Warm the cream cheese if it is not at room temperature. In a medium bowl, combine cream cheese and eggs. Drain the liquid from the tomatoes, and add to the egg mixture. Stir in the salt, liquid smoke, pepper and onion powder.  Carefully remove the bacon weave from the dish and set it aside. Pour the egg mixture into the baking dish. Bake for 20 minutes, then remove it from the oven. Place the bacon weave on top and sprinkle the shredded cheese around the edges. Return to the oven for an additional 10 minutes.

This past week I did a little promotion for our cookbook series, Low Carbing Among Friends. I was interviewed by Dr. Robert Su of Carbohydrates can kill. The podcast will be available this Wednesday, so head on over to listen. .   Dr. Su is a very nice man and a true scientist. I am never good at explaining all the biochemistry of our eating plan, but I do know it works. As I told the doctor, I am glad his is there to inform people on diet and health, while I am busy in the kitchen making recipes that keep us on plan!

Wednesday, November 7, 2012

Ginger Cakes

These are delicious. Perfect for holiday gift giving to the low carber in your life. I am bringing them to a little get together tonight. Not low carbers, but they will like them anyway. I love the flavors of ginger and spice and these little cakes fit the bill. Old world holiday flavor. The base is almond flour, so they are rich. I love the way almond flour gives a little crusty edge.  That is why I like these cakes in small baking dishes rather than a full loaf.  I love the edges the most. You can use a regular loaf, but it is not nearly as fun.

Ginger Cakes

2 1/2 cups blanched almond flour
3/4 cup sweetener equivalent to sugar
4 tsp ground ginger
1 1/2 tsp cinnamon
1 1/2 tsp allspice
1/2 tsp nutmeg
1/2 tsp baking powder
1/4 tsp ground cloves
3 eggs at room temperature
1/2 cup melted coconut oil
1/2 tsp vanilla extract
3 tbsp powdered sweetener
2 tsp cream

In a medium bowl, combine almond flour, sweetener if using a dry variety, ginger, cinnamon, allspice, nutmeg, baking powder and cloves. In a small bowl, beat eggs.  Add the eggs to the dry ingredients, then add the coconut oil and vanilla. If the batter becomes too thick, heat it in the microwave for 45 seconds.  This will remelt the coconut oil which may solidify if the eggs were cold. Spoon batter into mini loaf pans or muffin tins.Smooth the top with the back of a spoon. Bake at 350 degrees for 30-40  minutes, depending on the size of the bakeware. Let the cakes cool in the pan.

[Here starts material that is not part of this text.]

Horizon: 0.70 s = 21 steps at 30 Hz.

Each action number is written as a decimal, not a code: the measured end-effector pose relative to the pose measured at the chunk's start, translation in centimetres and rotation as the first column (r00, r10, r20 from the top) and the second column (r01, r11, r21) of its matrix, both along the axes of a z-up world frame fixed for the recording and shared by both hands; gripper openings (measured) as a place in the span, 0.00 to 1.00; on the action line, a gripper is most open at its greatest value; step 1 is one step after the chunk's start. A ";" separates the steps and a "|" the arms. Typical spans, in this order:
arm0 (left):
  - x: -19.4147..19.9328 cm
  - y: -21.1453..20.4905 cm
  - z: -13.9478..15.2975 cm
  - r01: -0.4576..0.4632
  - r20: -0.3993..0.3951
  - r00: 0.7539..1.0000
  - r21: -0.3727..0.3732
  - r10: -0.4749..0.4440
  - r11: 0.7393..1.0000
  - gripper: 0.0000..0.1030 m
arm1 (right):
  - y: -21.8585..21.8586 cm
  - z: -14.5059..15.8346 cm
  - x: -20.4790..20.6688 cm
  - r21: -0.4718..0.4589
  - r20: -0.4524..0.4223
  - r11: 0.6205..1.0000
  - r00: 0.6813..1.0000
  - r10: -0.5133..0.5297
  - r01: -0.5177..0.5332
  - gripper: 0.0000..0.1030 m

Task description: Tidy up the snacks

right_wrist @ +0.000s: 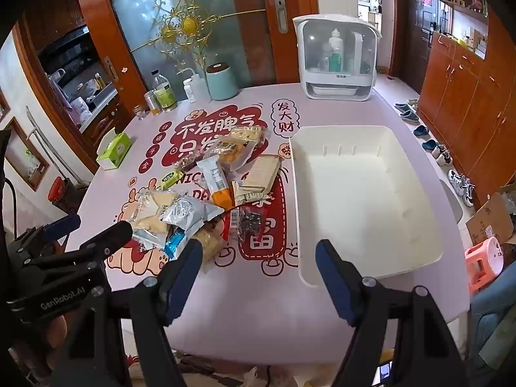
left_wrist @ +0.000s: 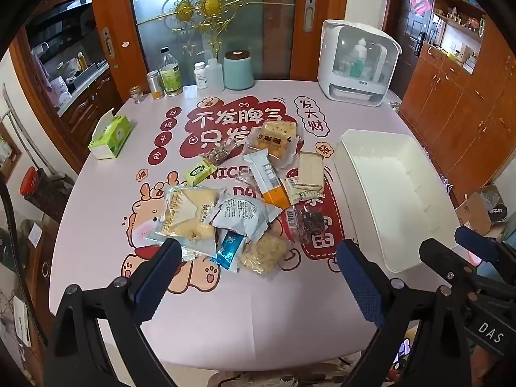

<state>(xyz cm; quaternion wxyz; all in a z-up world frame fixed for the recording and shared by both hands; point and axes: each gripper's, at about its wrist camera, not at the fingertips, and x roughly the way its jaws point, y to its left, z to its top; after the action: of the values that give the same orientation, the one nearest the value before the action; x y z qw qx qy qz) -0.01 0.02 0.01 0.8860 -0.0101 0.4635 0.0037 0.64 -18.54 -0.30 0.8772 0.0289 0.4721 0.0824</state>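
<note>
Your left gripper (left_wrist: 258,258) hangs wide open and empty; your right gripper (right_wrist: 258,258) is partly open, also empty. The snack pile (left_wrist: 238,193) lies just left of the white bin (right_wrist: 361,200).

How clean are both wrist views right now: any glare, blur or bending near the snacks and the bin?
Left wrist: snacks sharp, evenly lit; table edge bows, corners go black. Right wrist: same bowing; white bin floor washed out bright.
</note>
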 end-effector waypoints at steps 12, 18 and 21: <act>-0.6 -0.1 -0.3 0.009 -0.018 1.000 -0.005 -0.009 1.000 0.94 | -1.0 -0.7 0.0 0.007 0.007 1.000 1.000 -0.001 0.001 0.72; -0.4 -1.0 -0.2 0.010 -0.025 1.000 -0.007 -0.010 1.000 0.94 | -0.9 -0.1 -0.2 0.013 0.009 1.000 1.000 0.001 -0.001 0.72; -0.5 -1.0 -0.2 0.010 -0.025 1.000 -0.009 -0.011 1.000 0.94 | -1.0 -0.2 -0.2 0.017 0.009 1.000 1.000 0.000 0.000 0.72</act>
<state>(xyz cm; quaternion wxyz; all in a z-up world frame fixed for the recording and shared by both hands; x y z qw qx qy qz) -0.54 -0.97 -0.18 0.8801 -0.0118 0.4746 -0.0030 0.44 -19.54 -0.49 0.8791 0.0358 0.4674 0.0864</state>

Prepare the glaze by combining powdered sweetener and cream. Stir until dissolved and drizzle over the cooled cakes.

Makes 2 mini loaves.  Serves 8:  368 calories  6 net g carb

Sunday, November 4, 2012

Minestra di Pollo

Soup weather. Love it. There are so many combinations--it seems I hardly ever do the same thing twice. Soups are great for using up odds and ends from the veggie drawer too. Today I made a really big pot as a Multiply Meal. That way, we can eat it for lunch this week too, and I can add a few single servings to the freezer too.

Minestra is the Italian word for a clear soup. Pollo is as most of us know, chicken. I happened to have some pre-baked chicken on hand. That made this even easier. Having baked chicken cubes already prepped makes soups and casseroles go together so easily. I make chicken cubes two different ways. The original way is simply to bake or poach chicken in bag batches. Let it cool, then dice it. I have also found that I like to grind chicken with some seasonings. Some of this mixture I make into patties, and some into small loaves. (think muffin size) These are great for lunch boxes and go well with lots of sauces for quick meals. My favorites are barbecue or honey mustard dipping sauces. Today, these little loaves got diced and put into this soup. Yum.

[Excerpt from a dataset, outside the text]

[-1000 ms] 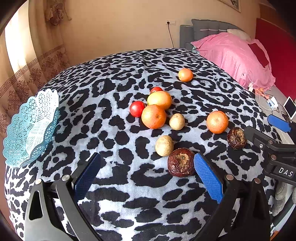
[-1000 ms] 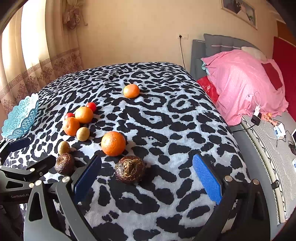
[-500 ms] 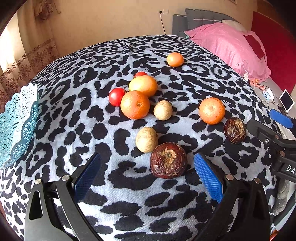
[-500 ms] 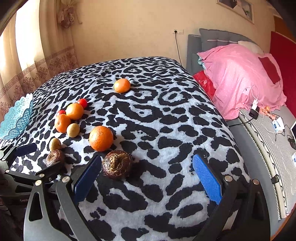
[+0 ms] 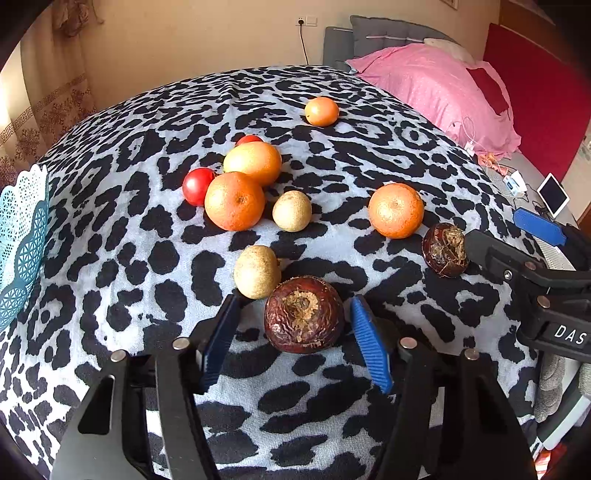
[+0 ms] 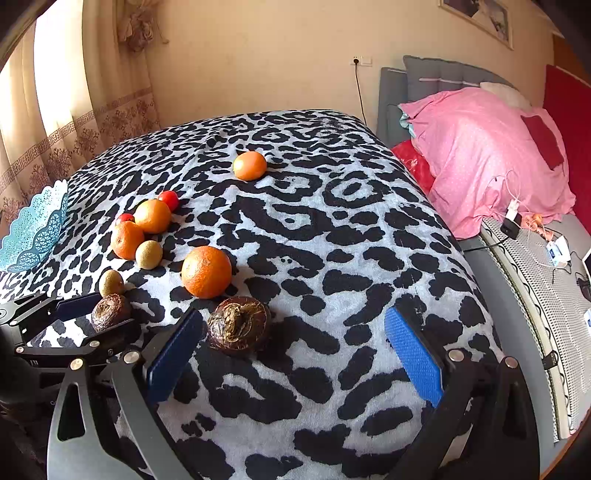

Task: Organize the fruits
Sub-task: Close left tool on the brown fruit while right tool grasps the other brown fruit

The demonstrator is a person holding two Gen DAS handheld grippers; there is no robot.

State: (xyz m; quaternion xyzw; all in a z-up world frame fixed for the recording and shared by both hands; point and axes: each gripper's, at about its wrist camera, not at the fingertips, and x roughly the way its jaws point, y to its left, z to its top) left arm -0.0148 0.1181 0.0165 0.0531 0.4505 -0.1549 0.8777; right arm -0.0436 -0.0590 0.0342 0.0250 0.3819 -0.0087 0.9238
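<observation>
Left gripper [image 5: 293,332] straddles a dark wrinkled fruit [image 5: 303,314], jaws narrowed since earlier but not yet clamped; right gripper [image 6: 295,347] gapes wide

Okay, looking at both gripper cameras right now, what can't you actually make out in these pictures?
- Blue basket: cut off by the left edge in both views, so its contents stay unseen.
- Far red fruit: mostly hidden behind an orange in the left wrist view.
- Small devices on the bed: too small to identify.
- Wall picture: clipped by the top edge, right wrist view.
</observation>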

It is very Italian, filled with the flavor of fennel. I used the Hunts Tomatoes with Fennel and Red Pepper. I also added about a half teaspoon of fennel seeds. I will be the soup will be even better tomorrow.

Minestra di Pollo

2 tbsp olive oil 
3 ribs celery
1/4 large onion
1 yellow bell pepper
1 lb pre-baked chicken cubes
1 quart chicken broth
1 lb frozen cauliflower
2 - 14 oz cans diced tomatoes with fennel and red pepper, or plain plus 1 tsp fennel seeds
1 tsp dried basil
1/2 tsp garlic powder
1/2 tsp onion powder
1/2 tsp fennel seeds
3 cups fresh spinach leaves
salt and freshly ground pepper to taste
1/2 tsp red pepper flakes, optional
2 oz Asiago cheese, shredded

Add olive oil to a soup pot or Dutch oven. Saute the celery, bell pepper and onion until soft. Add in the chicken, cubed, broth, cauliflower, and tomatoes. Stir in the spices: basil, garlic powder, onion powder, and fennel seeds. (add 1/2 tsp fennel seeds if using the Hunts specialty tomatoes, or add 1 1/2 tsp if using plain tomatoes). Simmer for an hour or more.

When vegetables are tender, add the spinach leaves. Stir them in as they wilt. Simmer an additional 10 minutes. Adjust seasonings and add pepper flakes if using. Ladle soup into bowls and top with freshly shredded Asiago cheese.

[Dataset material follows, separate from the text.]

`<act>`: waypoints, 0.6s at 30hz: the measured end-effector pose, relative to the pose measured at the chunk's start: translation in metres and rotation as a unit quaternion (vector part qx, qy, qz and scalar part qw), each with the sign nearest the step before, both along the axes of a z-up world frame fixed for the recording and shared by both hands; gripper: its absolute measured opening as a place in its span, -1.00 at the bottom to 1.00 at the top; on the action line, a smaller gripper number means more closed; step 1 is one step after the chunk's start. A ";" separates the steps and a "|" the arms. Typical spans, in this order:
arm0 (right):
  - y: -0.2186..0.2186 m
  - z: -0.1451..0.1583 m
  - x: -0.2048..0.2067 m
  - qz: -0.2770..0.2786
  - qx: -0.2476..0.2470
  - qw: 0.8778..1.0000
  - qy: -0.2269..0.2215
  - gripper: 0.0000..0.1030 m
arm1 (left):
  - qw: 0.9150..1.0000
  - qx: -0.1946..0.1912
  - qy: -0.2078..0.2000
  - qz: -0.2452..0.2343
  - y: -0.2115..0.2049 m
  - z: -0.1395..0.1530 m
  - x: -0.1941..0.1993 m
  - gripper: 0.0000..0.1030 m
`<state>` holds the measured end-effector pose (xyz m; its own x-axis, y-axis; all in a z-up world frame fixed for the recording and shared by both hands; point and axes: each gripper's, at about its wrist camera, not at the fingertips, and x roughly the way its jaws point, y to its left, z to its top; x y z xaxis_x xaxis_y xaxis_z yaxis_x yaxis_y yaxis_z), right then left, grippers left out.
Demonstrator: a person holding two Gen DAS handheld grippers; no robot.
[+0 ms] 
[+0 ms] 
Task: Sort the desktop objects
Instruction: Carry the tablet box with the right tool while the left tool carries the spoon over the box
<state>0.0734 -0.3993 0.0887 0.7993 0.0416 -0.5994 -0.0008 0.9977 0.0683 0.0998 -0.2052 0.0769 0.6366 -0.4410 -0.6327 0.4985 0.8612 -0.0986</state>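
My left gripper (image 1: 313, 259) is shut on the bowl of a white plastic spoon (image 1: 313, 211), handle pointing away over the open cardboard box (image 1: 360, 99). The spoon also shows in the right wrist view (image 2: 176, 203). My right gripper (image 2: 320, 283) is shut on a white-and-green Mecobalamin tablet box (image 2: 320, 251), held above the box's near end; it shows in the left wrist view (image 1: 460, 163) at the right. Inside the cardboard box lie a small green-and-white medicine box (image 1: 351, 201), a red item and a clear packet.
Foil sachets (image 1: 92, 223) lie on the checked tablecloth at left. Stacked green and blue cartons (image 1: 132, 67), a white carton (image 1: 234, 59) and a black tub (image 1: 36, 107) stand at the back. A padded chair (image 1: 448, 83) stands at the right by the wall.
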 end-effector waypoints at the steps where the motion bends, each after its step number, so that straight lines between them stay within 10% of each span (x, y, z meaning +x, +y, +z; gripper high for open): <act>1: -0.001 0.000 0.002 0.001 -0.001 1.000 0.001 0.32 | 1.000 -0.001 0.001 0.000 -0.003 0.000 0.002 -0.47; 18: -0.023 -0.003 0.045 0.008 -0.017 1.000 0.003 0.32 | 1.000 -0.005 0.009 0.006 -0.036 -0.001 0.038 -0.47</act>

I mashed of few of the cauliflower flowerets against the side of the pot.  This thickened the soup a little bit and gave it the illusion of having some rice or orzo pasta. This recipe would allow for most any vegetable you like--zucchini or green beans would be nice additions.

We all ate it up. John doesn't like the crushed red pepper flakes, so I added those into individual bowls. Now I will go put it into glass jars for storage. Those can even be frozen if you make sure to leave plenty of expansion space for the liquid. I like wide mouth canning jars. When I take those for lunch, I can reheat them in the microwave and eat straight from the jar, Fewer dishes to wash is always a good thing. Soup is a good thing too.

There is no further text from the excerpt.